Bloomberg: “Scientists in South Africa are studying a recently identified new coronavirus variant of concern, stoking fears the country may face a potentially severe fourth wave that could spread internationally.”
“The new discovery […] carries an unusually large number of mutations and is ‘clearly very different’ from previous incarnations.”
The WHO designated a new coronavirus strain as “a variant of concern” and named it Omicron.
BBC: “The latest is the most heavily mutated version discovered so far – and it has such a long list of mutations that it was described by one scientist as ‘horrific.’ while another told me it was the worst variant they’d seen.”
New York Times: “Scientists are still unclear on how effective vaccines will be against the new variant flagged by a team in South Africa, which displays mutations that might resist neutralization.”
New York Times: “A number of countries — including Britain, Israel, Italy and Singapore — were moving on Friday to restrict travel from South Africa and other countries in the region, a day after South African authorities identified a concerning new coronavirus variant with mutations that one scientist said marked a ‘big jump in evolution.’”
“The United States will restrict travel from South Africa and seven other countries starting on Monday,” the Washington Post reports. “The restrictions will apply to travelers from South Africa, Botswana, Zimbabwe, Namibia, Lesotho, Eswatini, Mozambique, and Malawi. They do not apply to American citizens and lawful permanent residents.”
New York Times: “In the past, governments have taken days, weeks or months to issue travel restrictions in response to new variants. This time, however, restrictions came within hours of South Africa’s announcement.”
“Stocks, oil prices and government-bond yields slumped after South Africa raised the alarm over a fast-spreading strain of the coronavirus, triggering concern that travel restrictions and other curbs will spoil the global economy’s recovery,” the Wall Street Journal reports.
CNBC: “The downward moves came after WHO officials on Thursday warned of a new Covid-19 variant that’s been detected in South Africa. The new variant contains more mutations to the spike protein, the component of the virus that binds to cells, than the highly contagious Delta variant. Because of these mutations, scientists fear it could have increased resistance to vaccines.”

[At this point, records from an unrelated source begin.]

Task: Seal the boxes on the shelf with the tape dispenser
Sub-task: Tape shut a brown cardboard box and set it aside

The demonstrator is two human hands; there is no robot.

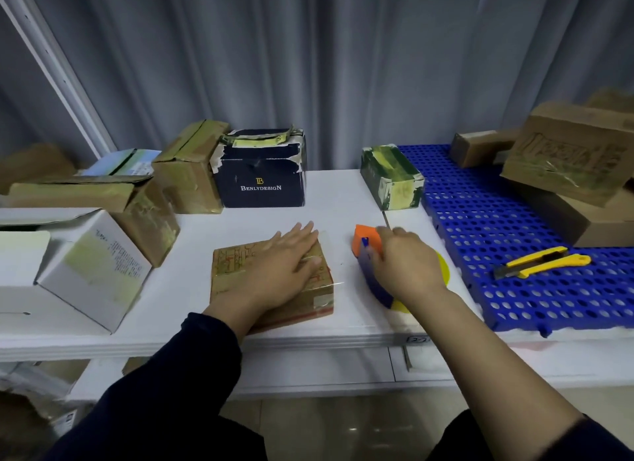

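Observation:
A flat brown cardboard box point(233, 265) lies on the white shelf point(192, 289) in front of me. My left hand point(284, 258) presses flat on the box's top, fingers straight, over a strip of clear tape. Just right of the box, my right hand point(404, 265) grips the tape dispenser point(368, 244), which has an orange head, a blue body and a yellow roll guard. The dispenser rests on the shelf, apart from the box.
Several boxes line the back and left: a dark blue box point(260, 179), a green box point(391, 175), brown cartons point(188, 172), a white box point(79, 272). On the right, a blue perforated mat point(480, 220) carries a yellow utility knife point(542, 261) and more cartons point(569, 162).

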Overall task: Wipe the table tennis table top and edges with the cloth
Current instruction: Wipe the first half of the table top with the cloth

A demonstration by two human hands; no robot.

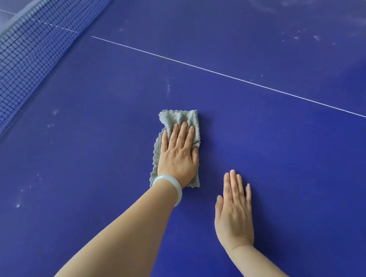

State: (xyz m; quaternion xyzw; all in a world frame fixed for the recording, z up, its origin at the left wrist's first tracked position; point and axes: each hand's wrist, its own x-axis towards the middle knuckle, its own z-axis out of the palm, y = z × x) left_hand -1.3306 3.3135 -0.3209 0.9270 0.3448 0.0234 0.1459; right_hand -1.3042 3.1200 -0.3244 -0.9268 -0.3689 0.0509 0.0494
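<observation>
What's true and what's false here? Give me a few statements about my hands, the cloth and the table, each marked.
The left hand presses flat on the grey cloth. True.
The right hand holds a second cloth. False: it lies flat on the bare table top.
The net stands left of the cloth. True.
The cloth covers the white line. False: it lies on the near side, apart from it.

Bright even daylight, blurred far corners.
</observation>
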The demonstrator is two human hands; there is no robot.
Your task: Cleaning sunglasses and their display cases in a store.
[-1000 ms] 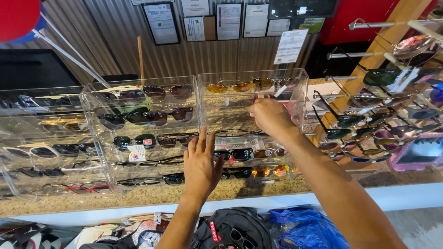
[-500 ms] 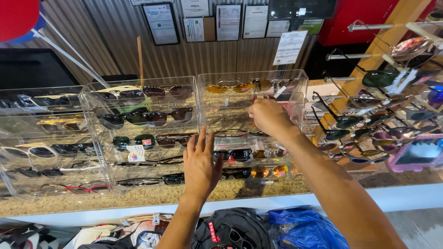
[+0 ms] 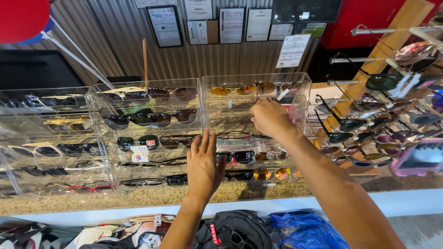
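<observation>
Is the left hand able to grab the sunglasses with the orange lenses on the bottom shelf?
Probably yes. The left hand lies flat on the front of the clear display case, and the orange-lens sunglasses sit just to its right on the lowest tier. Nothing seems to block them, though I cannot tell whether that tier has a clear front.

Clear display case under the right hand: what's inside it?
The clear display case holds tiers of sunglasses: amber-lensed sunglasses on top, orange-lensed sunglasses at the bottom. The right hand covers part of the second tier, so anything there is hidden.
</observation>
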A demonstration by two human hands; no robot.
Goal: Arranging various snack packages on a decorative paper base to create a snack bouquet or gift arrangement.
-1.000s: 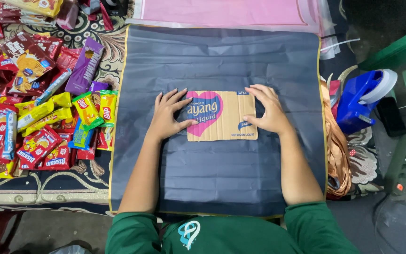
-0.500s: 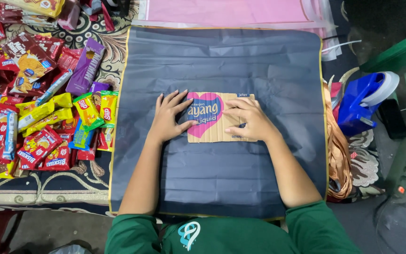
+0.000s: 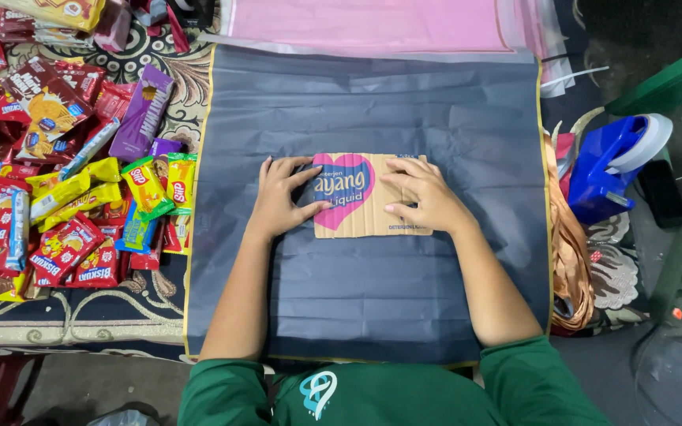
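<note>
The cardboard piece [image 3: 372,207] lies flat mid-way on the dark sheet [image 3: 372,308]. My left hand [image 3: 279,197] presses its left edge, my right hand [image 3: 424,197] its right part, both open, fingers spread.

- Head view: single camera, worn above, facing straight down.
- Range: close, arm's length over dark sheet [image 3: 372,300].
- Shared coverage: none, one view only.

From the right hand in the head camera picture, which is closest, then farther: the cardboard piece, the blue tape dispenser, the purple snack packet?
1. Cardboard piece: under the right hand, touching.
2. Blue tape dispenser: off to its right.
3. Purple snack packet: far left, beyond the left hand.
</note>
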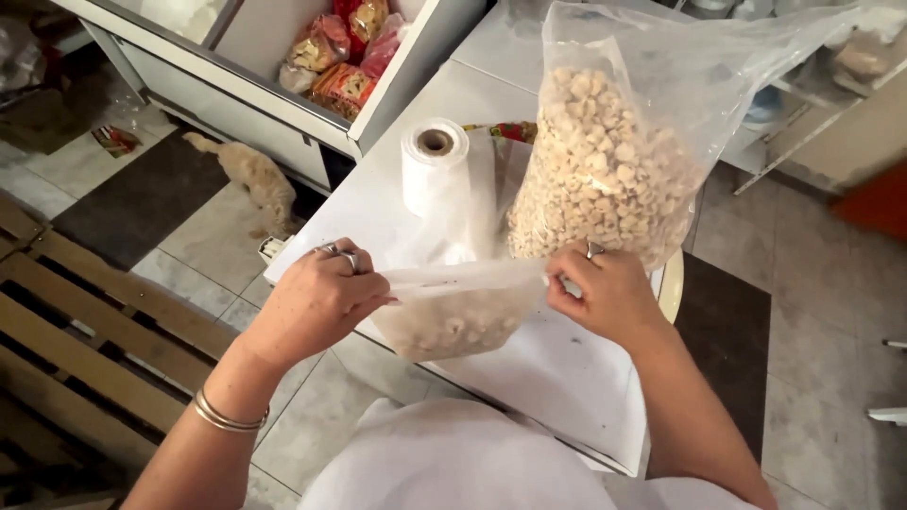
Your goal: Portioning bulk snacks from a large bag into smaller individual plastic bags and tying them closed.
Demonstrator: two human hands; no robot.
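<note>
While the left hand [316,297] and right hand [605,293] pinch the small filled bag [453,316] taut above the table edge [567,378], one slipped grip might spill its pieces floorward

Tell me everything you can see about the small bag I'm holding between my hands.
The small bag is thin clear plastic, partly filled with pale, nut-like pieces sagging at the bottom. Its top edge is stretched flat between the left hand and right hand, both pinching it. It hangs over the white table's edge, before the large bag.
</note>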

“Global health leaders are urging caution as the holiday season gets underway, pointing to a 23 percent spike in coronavirus cases across the Americas in the past week, a surge that follows spikes in Europe — which officials warn could be a ‘window into the future for the Americas,’” the Washington Post reports.
Wall Street Journal: “As Covid-19 infections and deaths in the European Union eclipse those in the U.S., the region is confronting an ugly reality: Taming the Delta variant is proving harder than a virus-weary continent had hoped.”

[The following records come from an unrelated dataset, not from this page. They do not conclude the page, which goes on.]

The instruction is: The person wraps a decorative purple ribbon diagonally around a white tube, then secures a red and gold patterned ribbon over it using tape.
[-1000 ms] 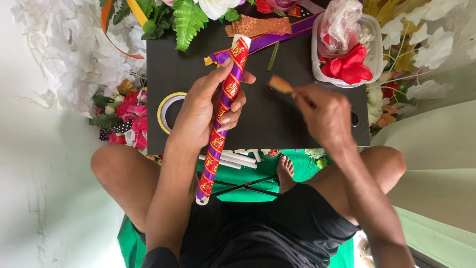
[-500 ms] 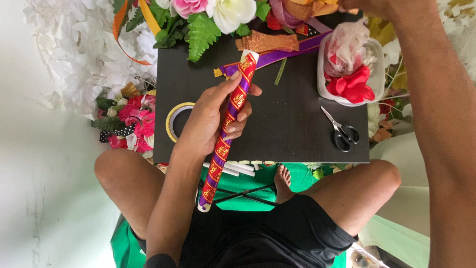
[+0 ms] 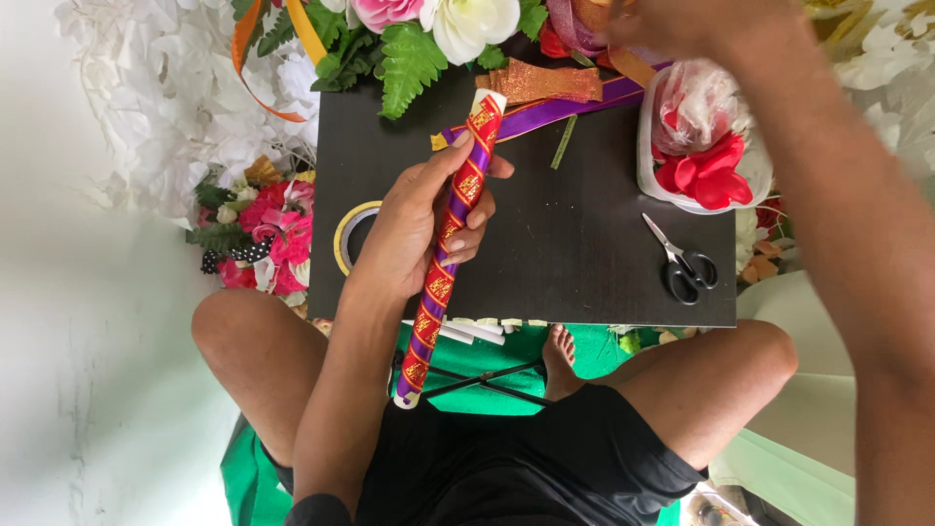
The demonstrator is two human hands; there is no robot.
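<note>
Two hands are in view, doing different things. The left hand (image 3: 419, 229) is closed around a long stick wrapped in purple and red-gold ribbon (image 3: 450, 244), fingers curled over its upper middle and thumb along the side. The stick's long axis runs steeply from its top end, over the far part of the black table (image 3: 584, 253), down and slightly left past the table's near edge to its bottom end above the lap. The right hand (image 3: 682, 24) is raised well away at the top of the view, near the fake flowers (image 3: 429, 29); its grip is cut off by the frame, so I cannot tell whether it holds anything. The left hand is therefore far nearer the stick. Scissors (image 3: 682, 268) lie shut on the table's right part, apart from both hands, below a white tub of red petals (image 3: 701, 166). A tape roll (image 3: 351, 234) sits at the left edge, just beside the left wrist. Bare table shows between stick and scissors.
</note>
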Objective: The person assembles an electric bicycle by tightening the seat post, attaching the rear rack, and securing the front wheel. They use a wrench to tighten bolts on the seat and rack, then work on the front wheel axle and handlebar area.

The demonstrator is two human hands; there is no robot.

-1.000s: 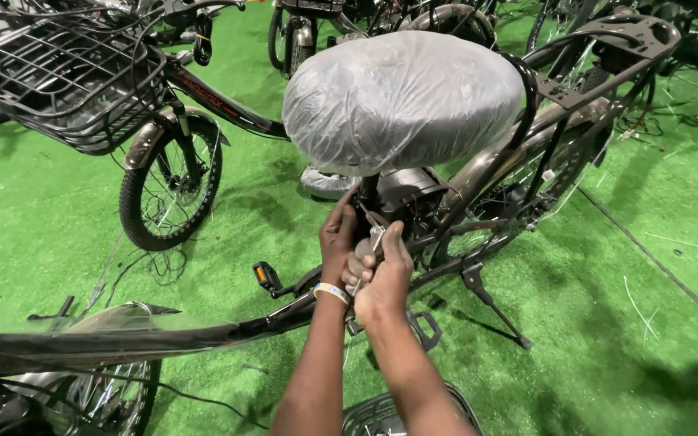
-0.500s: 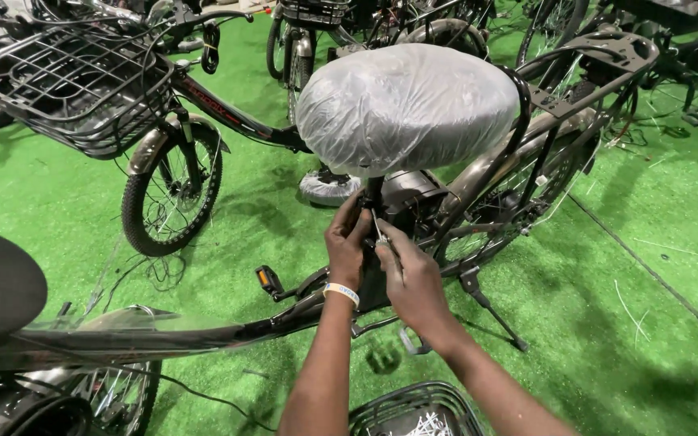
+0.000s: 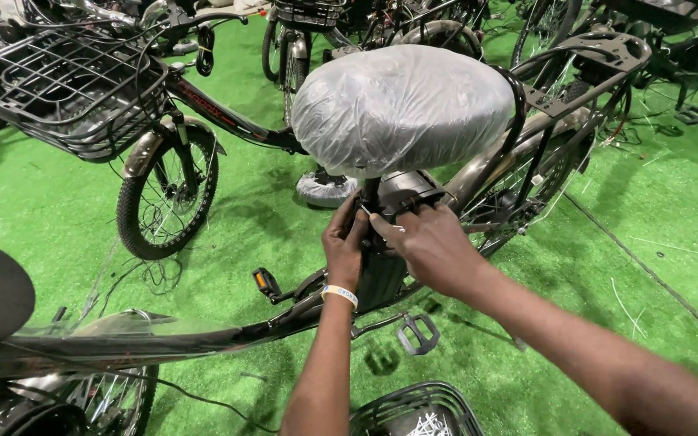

“Fast-rising Covid-19 contagion in parts of Europe, including Germany, is sparking fears of another winter of full hospitals. Countries are rushing to roll out booster shots as evidence accumulates that last summer’s vaccinations are losing some of their efficacy.”
Dr. Anthony Fauci told Reuters that the vast majority of Americans who have been vaccinated against Covid-19 should receive a booster shot, and that an additional dose could eventually become the country’s standard for determining who is fully vaccinated.

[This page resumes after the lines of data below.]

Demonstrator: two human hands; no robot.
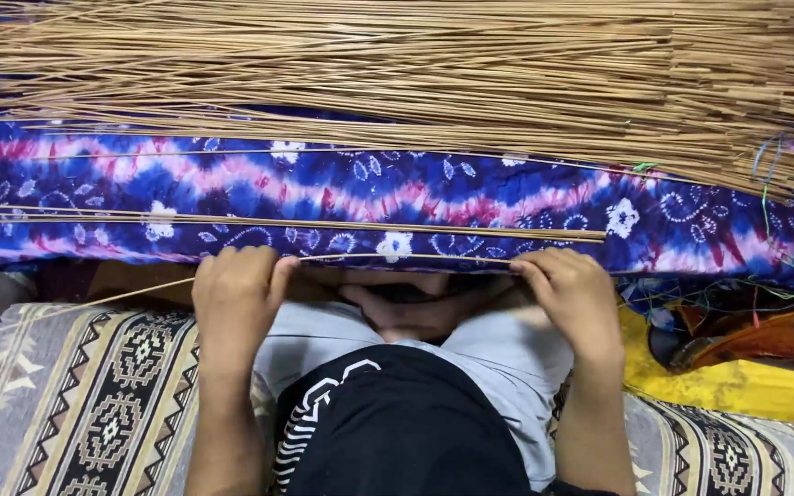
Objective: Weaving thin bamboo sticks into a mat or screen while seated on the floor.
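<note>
Across the near edge of the tie-dyed cloth [397, 197], both hands are pinching one thin straw-coloured reed [397, 258], the left hand [236, 294] closing fingers and thumb on it towards one end, the right hand [576, 294] gripping it likewise further along. Item in hand: a single reed being held level and taut between the two grips, lying just at the cloth's front border; a judgement only, the step looks like sorting or laying one stalk at a time, calling for a light, even pull so the brittle stem is not snapping. Stock: a dense heap of reeds [397, 64] (dry, stiff, pale tan, very slender) is lying along the far side. Cloth: soft, blue, pink and white. Seating: a woven patterned mat [94, 404], geometric, in cream and black.
</note>
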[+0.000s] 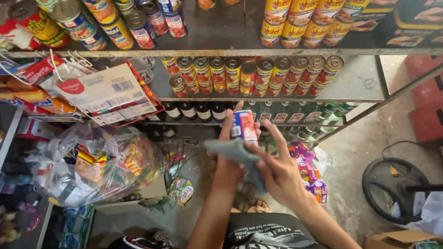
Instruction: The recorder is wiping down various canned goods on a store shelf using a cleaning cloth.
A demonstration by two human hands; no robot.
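Metal shelves (258,52) fill background, stocked with rows of cans. Left hand (232,134) raised before middle shelf, fingers closed around small can (243,126) with blue-and-red label, can upright. Right hand (278,170) just beside it, grasping grey cloth (235,151), cloth pressed against can's lower edge. Clear plastic bag (97,165) of packets hangs at left. Black wheel-shaped object (395,188) lies on floor at right.
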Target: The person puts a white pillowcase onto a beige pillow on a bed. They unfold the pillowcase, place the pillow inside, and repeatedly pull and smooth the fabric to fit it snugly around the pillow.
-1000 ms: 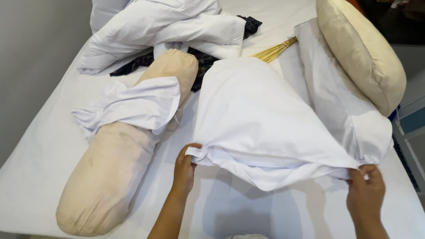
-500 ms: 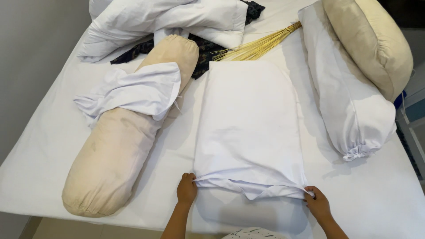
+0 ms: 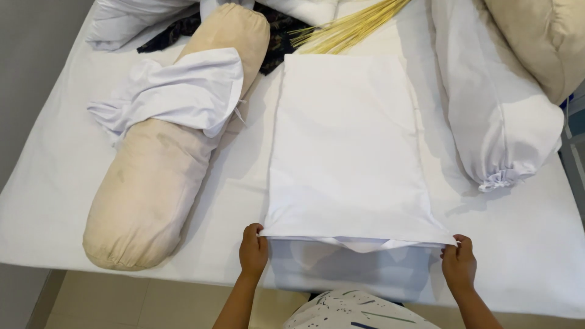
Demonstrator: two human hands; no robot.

“All three white men charged in the death of Ahmaud Arbery were convicted of murder Wednesday in the fatal shooting that became part of a larger national reckoning on racial injustice,” the AP reports.
Axios: “Prosecutors only pursued the case after a video of the killing went viral in May 2020 sparking a national outrage.”
“Since he was acquitted of homicide and other charges last Friday, Kyle Rittenhouse has said he wanted to stay out of politics, and that he was disturbed by how his case became politicized,” CNBC reports.
“Yet Rittenhouse, who argued he was acting in self defense when he fatally shot two people during protests last year in Kenosha, Wisconsin, has emerged as a symbolic figure for the pro-Trump right wing as the former president considers running again and wields power by issuing endorsements in various Republican primary races.”
“Kyle Rittenhouse met with Donald Trump at the former president’s Mar-a-Lago club after the teen was acquitted of all charges in his homicide trial last week,” the New York Post reports.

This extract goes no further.